Francesco Barozzi

For the lunar crater named Barocius, see Barocius (crater).
For the former bishop of Treviso (1466–1471), see Francesco Barozzi (bishop).
Francesco Barozzi

Francesco Barozzi (in Latin, Franciscus Barocius) (9 August 1537 – 23 November 1604) was an Italian mathematician, astronomer and humanist.

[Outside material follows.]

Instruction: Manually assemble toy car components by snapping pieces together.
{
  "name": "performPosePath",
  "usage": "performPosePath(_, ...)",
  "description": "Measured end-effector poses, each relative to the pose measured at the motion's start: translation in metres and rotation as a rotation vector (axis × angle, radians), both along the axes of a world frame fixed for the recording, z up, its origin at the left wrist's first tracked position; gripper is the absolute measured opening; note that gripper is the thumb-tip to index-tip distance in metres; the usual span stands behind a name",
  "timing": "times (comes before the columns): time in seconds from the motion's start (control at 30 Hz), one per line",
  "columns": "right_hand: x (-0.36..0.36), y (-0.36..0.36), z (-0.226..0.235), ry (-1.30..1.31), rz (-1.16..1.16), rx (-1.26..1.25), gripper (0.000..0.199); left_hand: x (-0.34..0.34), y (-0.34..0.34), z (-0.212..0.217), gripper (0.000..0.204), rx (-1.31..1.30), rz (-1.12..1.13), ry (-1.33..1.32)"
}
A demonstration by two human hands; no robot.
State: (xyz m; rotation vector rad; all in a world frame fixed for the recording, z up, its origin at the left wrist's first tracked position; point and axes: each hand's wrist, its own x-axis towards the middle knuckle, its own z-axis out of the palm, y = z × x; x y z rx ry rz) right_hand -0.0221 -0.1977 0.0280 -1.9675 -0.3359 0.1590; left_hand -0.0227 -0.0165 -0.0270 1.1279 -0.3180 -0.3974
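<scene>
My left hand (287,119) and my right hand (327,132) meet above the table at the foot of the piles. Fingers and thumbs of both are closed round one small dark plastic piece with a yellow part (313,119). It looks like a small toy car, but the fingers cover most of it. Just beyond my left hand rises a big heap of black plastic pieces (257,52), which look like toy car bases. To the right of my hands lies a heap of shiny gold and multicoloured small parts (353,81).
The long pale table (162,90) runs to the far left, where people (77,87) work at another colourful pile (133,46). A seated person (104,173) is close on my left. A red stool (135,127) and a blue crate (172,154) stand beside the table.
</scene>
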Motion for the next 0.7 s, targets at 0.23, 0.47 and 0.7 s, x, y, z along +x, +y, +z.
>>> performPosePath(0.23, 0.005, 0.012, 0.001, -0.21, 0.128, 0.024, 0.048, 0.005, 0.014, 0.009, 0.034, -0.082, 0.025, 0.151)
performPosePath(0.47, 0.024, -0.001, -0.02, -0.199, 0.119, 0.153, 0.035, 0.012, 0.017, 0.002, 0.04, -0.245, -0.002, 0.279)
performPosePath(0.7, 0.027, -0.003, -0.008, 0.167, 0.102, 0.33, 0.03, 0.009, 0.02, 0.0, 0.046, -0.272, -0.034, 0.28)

A siege machine from Barozzi's Heronis mechanici liber (1572).

Life

Barozzi was born on the island of Crete, at Candia (now Heraklion), at the time a Venetian possession. He was the son of Iacopo Barozzi, a Venetian nobleman, and Fiordiligi Dorro. Barozzi was educated at Padua, and studied mathematics at the University of Padua. The estate on Crete, inherited from his father, yielded him an income of 4,000 ducats, though he seems to have lived in Venice for most of his life. He was thus able to function as an independent scholar, and does not appear to have held any academic posts, although he did lecture on the De sphaera of Sacrobosco at the University of Padua in 1559.

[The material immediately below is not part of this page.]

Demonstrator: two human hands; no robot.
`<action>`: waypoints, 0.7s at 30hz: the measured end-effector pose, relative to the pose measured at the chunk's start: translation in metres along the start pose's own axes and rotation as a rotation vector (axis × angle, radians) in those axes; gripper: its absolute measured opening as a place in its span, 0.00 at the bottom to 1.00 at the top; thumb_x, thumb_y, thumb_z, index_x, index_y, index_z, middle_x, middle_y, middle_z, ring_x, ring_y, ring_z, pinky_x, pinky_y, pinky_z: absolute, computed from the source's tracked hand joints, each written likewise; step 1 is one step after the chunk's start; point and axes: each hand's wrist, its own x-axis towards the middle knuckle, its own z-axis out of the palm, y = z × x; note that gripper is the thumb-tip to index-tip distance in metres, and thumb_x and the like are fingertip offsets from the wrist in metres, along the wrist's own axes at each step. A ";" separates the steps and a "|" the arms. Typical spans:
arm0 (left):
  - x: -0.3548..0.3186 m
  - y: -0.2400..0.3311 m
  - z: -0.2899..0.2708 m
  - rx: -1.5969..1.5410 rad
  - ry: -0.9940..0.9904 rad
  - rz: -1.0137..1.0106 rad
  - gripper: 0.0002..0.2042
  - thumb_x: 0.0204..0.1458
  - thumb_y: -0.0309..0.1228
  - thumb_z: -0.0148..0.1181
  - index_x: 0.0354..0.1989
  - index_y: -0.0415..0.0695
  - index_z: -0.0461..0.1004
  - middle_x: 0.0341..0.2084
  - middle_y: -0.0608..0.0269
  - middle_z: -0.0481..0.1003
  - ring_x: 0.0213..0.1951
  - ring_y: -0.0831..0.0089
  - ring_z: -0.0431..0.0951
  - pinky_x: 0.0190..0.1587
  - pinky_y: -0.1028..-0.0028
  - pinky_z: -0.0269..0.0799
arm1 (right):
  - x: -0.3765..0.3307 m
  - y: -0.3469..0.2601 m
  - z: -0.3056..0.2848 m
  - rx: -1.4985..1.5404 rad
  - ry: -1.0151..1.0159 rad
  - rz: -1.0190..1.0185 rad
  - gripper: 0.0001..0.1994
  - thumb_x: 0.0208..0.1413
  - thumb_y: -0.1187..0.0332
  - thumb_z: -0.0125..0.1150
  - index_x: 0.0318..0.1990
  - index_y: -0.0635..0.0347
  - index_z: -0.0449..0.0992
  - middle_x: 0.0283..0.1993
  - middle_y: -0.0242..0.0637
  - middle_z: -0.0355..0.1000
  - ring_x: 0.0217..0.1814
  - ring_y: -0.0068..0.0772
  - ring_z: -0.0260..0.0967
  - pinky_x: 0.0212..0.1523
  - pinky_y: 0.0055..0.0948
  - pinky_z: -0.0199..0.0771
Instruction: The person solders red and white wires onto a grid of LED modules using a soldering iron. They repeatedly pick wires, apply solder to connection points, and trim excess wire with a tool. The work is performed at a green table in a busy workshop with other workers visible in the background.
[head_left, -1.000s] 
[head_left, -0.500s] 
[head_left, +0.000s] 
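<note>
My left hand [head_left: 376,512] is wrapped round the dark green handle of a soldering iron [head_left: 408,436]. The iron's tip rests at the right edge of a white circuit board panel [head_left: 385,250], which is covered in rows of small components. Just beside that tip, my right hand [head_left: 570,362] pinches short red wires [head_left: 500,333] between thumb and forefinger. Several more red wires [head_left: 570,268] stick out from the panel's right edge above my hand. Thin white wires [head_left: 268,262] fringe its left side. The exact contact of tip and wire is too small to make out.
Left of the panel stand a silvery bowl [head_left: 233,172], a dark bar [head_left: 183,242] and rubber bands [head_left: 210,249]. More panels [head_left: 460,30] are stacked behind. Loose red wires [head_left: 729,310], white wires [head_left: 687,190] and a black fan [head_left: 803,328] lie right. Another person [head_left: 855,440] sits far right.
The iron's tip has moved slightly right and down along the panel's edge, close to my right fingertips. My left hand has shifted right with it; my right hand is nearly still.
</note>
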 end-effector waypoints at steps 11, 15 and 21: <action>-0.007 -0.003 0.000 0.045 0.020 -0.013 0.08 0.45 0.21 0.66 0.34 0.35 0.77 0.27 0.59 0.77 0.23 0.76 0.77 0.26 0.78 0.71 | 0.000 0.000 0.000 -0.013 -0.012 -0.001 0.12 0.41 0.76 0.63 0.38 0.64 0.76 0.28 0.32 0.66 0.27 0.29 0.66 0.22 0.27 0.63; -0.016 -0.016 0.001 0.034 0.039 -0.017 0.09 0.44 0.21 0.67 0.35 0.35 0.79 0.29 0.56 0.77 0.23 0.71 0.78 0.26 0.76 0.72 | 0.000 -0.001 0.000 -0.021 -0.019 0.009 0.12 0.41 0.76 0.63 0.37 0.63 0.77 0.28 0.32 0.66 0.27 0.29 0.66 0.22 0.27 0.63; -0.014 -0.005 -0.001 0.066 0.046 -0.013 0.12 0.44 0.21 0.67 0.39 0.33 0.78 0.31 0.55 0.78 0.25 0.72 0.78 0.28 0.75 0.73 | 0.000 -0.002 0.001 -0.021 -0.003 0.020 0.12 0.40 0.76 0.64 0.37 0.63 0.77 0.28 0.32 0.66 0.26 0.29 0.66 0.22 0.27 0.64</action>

Barozzi translated many works of the ancients, including Proclus’s edition of Euclid's Elements (published in Venice in 1560), as well as mathematical works by Hero, Pappus of Alexandria, and Archimedes.

Mathematics

Barozzi helped in the general reappraisal of the geometry of Euclid, and corresponded with numerous mathematicians, including the German Jesuit Christopher Clavius. His original works include Cosmographia in quatuor libros distributa summo ordine, miraque facilitate, ac brevitate ad magnam Ptolemaei mathematicam constructionem, ad universamque astrologiam institutens (1585), which he dedicated to the Duke of Urbino. This work concerns the cosmography and mathematical systems of Ptolemy. Barozzi also discussed 13 ways of drawing a parallel line in his Admirandum illud geometricum problema tredecim modis demonstratum quod docet duas lineas in eodem plano designare, quae nunquam invicem coincidant, etiam si in infinitum protrahantur: et quanto longius producuntur, tanto sibiinuicem propiores euadant (1586).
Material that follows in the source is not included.